EXERCISE REQUIREMENTS =
Keep only the lines from the start of the data through the line containing "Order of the", and output them exactly.

___

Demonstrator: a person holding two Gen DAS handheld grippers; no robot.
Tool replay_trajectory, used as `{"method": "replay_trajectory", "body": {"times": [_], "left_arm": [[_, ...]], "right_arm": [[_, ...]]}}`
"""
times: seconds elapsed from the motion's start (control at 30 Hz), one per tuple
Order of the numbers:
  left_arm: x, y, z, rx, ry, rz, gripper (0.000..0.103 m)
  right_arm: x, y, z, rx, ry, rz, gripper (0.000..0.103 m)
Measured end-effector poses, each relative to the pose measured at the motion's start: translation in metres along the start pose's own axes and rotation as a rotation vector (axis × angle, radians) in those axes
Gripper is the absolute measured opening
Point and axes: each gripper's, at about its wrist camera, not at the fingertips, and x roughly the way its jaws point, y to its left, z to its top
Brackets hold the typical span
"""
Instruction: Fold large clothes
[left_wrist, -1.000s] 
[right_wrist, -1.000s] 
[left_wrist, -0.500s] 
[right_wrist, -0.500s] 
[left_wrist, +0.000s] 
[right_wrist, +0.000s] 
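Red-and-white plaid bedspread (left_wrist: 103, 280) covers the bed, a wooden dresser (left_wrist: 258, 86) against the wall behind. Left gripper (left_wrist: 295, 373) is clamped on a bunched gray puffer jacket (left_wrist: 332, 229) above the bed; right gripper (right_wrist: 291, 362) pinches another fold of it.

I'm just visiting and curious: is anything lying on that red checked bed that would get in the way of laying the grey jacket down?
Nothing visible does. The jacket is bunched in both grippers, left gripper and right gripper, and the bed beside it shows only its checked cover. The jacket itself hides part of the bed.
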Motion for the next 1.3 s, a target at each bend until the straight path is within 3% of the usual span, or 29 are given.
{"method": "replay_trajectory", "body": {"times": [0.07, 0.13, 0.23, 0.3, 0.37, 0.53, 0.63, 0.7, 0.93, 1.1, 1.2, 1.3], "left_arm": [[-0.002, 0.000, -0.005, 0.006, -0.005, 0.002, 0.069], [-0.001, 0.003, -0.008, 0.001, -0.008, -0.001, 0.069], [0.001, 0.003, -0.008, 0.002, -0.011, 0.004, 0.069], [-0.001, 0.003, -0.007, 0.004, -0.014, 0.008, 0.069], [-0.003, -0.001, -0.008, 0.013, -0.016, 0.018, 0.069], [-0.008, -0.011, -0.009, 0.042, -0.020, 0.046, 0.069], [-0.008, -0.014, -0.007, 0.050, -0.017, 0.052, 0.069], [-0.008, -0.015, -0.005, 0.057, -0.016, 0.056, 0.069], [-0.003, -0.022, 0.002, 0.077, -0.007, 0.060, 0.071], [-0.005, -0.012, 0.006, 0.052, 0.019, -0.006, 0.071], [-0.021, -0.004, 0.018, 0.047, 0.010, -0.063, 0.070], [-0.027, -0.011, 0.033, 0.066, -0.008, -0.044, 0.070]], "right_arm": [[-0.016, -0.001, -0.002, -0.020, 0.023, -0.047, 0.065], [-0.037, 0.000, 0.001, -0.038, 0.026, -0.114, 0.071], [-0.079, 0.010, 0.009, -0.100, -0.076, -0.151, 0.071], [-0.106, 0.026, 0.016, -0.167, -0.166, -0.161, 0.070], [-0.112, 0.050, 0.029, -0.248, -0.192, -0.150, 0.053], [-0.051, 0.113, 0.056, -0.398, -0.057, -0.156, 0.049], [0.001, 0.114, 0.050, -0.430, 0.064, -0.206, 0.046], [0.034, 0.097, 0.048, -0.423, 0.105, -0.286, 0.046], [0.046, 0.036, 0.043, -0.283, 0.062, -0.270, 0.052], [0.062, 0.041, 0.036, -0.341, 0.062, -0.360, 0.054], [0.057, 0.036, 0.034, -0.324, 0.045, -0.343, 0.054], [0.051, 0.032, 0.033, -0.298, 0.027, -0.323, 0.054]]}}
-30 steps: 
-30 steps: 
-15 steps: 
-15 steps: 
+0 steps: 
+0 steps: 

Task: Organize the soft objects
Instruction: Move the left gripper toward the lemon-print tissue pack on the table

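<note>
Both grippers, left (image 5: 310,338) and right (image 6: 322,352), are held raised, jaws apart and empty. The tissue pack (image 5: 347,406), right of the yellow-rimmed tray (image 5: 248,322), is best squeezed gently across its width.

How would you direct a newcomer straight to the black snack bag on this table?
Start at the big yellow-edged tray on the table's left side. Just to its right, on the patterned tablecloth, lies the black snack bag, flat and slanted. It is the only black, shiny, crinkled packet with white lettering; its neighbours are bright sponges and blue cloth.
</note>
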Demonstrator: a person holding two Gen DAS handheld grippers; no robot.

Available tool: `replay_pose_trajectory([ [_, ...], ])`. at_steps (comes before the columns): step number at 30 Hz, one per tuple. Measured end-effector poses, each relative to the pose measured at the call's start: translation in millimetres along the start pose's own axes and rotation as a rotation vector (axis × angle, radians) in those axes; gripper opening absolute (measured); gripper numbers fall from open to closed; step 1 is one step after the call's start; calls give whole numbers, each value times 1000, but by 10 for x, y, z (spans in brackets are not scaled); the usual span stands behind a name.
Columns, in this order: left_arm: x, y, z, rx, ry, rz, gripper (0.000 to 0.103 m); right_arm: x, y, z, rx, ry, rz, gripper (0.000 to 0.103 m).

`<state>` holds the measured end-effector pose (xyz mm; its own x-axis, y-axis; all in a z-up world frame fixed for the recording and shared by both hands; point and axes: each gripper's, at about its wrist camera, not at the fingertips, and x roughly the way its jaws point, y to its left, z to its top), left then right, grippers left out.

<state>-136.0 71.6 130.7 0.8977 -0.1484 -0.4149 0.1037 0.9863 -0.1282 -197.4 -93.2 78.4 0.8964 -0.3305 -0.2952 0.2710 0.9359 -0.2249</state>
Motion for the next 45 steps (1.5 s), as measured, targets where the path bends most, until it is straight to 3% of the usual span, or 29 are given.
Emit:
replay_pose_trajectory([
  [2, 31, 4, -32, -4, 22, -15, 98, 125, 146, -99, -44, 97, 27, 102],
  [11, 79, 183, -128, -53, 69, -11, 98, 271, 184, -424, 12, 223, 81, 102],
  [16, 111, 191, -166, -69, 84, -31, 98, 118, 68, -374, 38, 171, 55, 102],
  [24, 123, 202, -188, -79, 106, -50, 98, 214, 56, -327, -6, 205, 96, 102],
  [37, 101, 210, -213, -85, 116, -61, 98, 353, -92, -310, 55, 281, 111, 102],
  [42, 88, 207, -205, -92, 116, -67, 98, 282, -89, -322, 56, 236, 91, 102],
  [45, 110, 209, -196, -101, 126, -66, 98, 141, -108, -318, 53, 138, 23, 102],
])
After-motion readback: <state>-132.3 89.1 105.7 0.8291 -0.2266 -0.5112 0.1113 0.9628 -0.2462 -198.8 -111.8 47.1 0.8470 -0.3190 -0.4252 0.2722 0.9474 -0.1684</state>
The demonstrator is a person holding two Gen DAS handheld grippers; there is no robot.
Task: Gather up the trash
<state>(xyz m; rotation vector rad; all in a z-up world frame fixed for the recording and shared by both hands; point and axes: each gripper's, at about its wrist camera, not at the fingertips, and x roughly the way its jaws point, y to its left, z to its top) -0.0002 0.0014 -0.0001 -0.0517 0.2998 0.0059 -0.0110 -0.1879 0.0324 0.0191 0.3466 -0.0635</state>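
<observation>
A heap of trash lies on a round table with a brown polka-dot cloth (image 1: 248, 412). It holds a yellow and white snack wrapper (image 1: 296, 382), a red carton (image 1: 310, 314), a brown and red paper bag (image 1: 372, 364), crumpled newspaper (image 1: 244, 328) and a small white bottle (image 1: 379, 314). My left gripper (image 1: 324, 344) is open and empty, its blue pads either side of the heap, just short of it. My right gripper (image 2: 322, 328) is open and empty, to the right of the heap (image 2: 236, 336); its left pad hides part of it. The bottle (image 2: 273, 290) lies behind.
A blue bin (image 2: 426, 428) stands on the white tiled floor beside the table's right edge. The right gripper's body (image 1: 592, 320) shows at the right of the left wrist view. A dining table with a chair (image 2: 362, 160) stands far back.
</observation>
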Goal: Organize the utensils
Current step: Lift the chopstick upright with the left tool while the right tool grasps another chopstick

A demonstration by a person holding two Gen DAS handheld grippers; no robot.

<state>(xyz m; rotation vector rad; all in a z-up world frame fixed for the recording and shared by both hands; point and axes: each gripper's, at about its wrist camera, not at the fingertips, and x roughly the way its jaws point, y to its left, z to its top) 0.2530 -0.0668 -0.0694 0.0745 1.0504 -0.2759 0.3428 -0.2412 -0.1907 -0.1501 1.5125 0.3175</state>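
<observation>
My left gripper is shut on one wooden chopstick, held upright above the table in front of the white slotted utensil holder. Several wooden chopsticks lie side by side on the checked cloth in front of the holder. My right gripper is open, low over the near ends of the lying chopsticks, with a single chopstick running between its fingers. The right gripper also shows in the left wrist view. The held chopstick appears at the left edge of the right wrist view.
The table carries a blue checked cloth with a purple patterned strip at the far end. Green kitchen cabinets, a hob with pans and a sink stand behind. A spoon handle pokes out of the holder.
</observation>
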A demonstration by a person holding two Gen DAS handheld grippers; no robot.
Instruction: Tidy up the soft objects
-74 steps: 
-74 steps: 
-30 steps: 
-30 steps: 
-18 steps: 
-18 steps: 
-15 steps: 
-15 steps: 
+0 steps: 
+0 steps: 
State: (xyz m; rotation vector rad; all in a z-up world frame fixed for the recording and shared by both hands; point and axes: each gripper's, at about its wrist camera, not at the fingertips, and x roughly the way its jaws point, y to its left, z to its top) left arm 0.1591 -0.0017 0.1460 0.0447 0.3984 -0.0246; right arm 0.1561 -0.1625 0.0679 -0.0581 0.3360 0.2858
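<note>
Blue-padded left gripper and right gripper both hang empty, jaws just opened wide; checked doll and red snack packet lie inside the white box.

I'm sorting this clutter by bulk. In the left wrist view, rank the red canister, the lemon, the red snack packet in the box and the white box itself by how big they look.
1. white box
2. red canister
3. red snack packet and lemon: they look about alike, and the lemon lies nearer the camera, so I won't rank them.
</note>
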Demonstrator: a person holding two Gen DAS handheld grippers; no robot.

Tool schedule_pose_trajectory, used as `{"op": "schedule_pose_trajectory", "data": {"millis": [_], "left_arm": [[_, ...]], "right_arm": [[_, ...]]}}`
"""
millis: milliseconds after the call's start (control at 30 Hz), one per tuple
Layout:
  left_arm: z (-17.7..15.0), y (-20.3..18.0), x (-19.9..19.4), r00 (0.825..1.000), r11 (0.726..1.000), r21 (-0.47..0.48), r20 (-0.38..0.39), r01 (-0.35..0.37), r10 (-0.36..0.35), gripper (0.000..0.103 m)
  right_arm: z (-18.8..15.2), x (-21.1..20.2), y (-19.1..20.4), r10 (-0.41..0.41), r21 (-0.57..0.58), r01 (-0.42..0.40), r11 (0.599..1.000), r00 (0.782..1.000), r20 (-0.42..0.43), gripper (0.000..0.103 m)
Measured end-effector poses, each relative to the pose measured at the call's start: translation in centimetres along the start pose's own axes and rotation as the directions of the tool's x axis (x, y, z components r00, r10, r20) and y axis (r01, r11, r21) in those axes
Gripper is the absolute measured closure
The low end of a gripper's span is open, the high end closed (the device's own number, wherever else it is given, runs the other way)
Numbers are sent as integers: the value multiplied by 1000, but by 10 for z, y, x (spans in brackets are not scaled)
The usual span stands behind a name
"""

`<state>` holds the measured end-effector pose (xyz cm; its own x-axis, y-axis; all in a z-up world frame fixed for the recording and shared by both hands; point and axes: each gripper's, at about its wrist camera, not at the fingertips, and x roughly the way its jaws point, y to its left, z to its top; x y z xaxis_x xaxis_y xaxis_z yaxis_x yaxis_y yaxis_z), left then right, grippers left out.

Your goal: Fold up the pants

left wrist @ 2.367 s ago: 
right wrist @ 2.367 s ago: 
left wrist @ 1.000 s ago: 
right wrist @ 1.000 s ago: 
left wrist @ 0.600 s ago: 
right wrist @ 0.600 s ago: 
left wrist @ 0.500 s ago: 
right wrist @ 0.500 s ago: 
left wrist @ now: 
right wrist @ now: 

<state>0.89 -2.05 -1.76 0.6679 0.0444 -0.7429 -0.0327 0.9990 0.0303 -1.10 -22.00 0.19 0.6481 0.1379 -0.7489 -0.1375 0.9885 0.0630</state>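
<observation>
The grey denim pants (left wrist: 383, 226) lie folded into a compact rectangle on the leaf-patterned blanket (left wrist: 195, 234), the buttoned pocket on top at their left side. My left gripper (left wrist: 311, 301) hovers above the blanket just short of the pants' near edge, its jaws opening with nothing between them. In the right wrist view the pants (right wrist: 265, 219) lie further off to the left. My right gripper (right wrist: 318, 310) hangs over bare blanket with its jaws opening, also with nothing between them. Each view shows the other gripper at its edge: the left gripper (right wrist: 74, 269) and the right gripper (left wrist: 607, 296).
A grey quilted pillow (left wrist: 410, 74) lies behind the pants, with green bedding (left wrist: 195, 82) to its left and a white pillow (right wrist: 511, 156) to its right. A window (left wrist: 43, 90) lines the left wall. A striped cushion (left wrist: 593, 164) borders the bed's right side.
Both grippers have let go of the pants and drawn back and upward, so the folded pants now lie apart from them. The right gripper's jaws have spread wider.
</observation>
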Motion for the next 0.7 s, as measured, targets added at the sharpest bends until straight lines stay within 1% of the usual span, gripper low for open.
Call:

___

WRITTEN ANSWER =
Demonstrator: a person holding two Gen DAS handheld grippers; no robot.
Tool replay_trajectory, used as `{"method": "replay_trajectory", "body": {"times": [_], "left_arm": [[_, ...]], "right_arm": [[_, ...]]}}`
"""
times: seconds elapsed from the motion's start (control at 30 Hz), one per tuple
Order of the numbers:

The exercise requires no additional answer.